Question about layer count and raindrop pattern Damascus. I was thinking about your comment and how raindrop wasn’t your favorite. I realized I love raindrop but only in a lower layer count, high counts just look gray to me. Which lends the question- have you ever studied what layer counts look “best” with which pattern?
@@ericniefert3499 I think you’re in the minority on low layer raindrop. I think it looks better in higher layer counts or it’s just a few rings. Twist can look really good in low layer. So can mosaics when it’s combined with other patterns.
@@TyrellKnifeworks maybe I AM in the minority on that one or perhaps just got lucky and got a cool pattern on mine. (Kind of a newbee and just learning) I think mine was 51 layers and it was on a filet knife which got worked real thin. Thank you for taking the time to reply
This is by far the absolute best forging / knife making channel on UA-cam. It is virtually impossible to find such an amount of high quality educational material anywhere else. Cheers!
I've always heard those who can do and those who can't teach but not in your case you do great work and your teaching is in-depth and easy to understand! Thanks!
I'm so happy to hear its useful and interesting! Thanks for following along! The patterns will start to get increasingly more complex as well. Plus some cool new techniques you'll see soon.
I'm happy it's helpful! Thanks for following along. They patterns will start to get increasingly more complex so its good to understand the basics first. 👍🏻
Hey Brother, I could watch videos like this one, all day long! Super educational! Especially for guys like me that are just getting started in Bladesmithing! Thank you so much for the 'SHOUT-OUT', as well! I totally didn't expect it! You rock, Denis! 💯😎👍🏻🔨🔥🗡️
Nice video and instructional. That chunk of brass is perfect for staging photos! I think I would be taking sips of the maple syrup in the shop throughout the day.
Fantastic! One thing I've always struggled with is visualizing the pattern formations. Would love to see more of these types of videos for other patterns!
Clear and cogent! Obviously one must learn a new way of thinking to keep the orientations correct, and clearly I need to do more thinking! Some of the more exotic patterns are the product of planning that I'm not capable of. Yet.
@@TyrellKnifeworks I swear you added more information to this video since I saw it last! Or maybe I'm finally learning.
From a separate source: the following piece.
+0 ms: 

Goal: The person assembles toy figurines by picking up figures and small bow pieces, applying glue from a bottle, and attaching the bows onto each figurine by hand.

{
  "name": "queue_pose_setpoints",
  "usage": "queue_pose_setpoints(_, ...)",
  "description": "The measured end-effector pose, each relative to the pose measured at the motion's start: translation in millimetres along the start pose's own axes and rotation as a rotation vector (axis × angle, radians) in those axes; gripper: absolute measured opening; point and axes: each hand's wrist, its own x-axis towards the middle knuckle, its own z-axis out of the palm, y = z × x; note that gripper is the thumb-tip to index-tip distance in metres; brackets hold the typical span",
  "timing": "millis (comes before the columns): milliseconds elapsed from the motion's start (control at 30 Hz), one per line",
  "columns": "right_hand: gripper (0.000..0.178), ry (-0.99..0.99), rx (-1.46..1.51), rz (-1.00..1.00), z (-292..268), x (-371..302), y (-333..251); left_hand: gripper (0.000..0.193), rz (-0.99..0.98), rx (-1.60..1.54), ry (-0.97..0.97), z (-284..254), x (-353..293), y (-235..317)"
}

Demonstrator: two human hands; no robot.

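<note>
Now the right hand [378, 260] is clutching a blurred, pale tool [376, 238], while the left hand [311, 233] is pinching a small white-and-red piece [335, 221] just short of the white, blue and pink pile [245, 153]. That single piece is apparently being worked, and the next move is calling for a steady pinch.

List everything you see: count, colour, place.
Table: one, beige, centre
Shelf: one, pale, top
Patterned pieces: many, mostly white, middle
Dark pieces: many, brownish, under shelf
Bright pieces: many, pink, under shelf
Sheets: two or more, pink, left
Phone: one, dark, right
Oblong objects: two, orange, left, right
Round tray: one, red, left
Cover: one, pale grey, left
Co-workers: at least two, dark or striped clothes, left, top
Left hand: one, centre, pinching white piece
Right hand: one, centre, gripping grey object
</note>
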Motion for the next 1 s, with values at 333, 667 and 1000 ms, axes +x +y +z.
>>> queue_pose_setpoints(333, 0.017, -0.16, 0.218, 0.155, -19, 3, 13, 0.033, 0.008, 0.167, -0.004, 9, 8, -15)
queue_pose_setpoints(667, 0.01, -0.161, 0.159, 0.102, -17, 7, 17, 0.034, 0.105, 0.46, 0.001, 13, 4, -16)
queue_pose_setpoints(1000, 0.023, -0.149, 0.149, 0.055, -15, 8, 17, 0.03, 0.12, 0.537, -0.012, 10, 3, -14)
You taught me more in your shop than I realized at the time.
saving this video for future reference. i know i will be watching it often until i master the "crushed w's" technique. On my 12 ton table top press i think it will be a challenge but I cant wait to try it anyways!
If I remember correctly, there was a guy named Devin Thomas that was in an article in Blade (?) magazine way back in the 70s-80s. One of the first selling patterned steel billets that I ever heard of. Anyway, it showed the press dies he made for his ladder pattern. There were commercial dowels laid in parallel milled slots in the plate. Dowels were probably 1/4 diameter spaced about 1/2 or less apart. The mating plate was the same but offset by the size of the dowel so they would mesh if you understand what I'm saying. It seems like that would just end up with parallel lines and perhaps they had alternating tilts of the dowels. He was obviously then surface grinding them flat to the bottom of the pressed indentions.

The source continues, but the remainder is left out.